Data shown →
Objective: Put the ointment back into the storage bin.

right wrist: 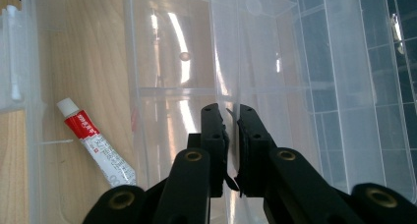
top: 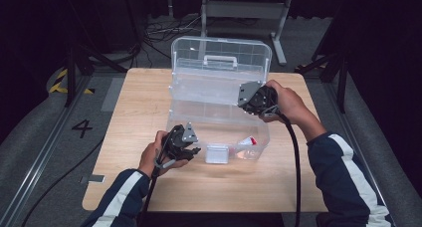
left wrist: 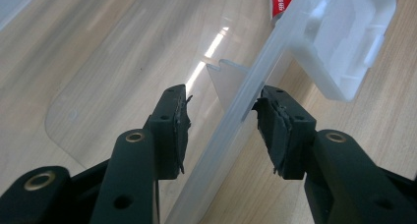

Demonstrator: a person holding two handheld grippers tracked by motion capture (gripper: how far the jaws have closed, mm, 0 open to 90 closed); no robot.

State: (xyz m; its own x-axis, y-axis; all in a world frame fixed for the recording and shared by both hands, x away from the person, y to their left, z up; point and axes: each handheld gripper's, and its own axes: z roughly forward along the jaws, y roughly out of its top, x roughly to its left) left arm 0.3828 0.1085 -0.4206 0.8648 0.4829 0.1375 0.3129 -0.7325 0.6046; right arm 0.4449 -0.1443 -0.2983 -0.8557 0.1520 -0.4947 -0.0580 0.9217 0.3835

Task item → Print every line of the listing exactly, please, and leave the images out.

Exercise response →
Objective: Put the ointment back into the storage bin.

right wrist: 
top: 
left wrist: 

Demonstrator: a person holding two handheld grippers tracked by motion capture (gripper: how far the jaws have closed, mm, 0 open to 90 closed); no robot.

State: (xyz m; its own x-axis, y-axis; all in a world frame fixed for the recording and shared by both hands, x away from the person, y to their left, z up; point and axes: each handheld gripper's, and its own axes: z roughly forward along the jaws, y roughly out of its top, x roughly to its left) left arm 0.3828 0.1085 -0.4206 0.8648 0.4829 0.1375 0.3129 -0.7325 0.6046; right arm 0.4449 -0.1443 -0.2983 -0.8557 0.1520 -0.4947 -0.0580 0.9217 0.3835

No more output will be given for this exercise.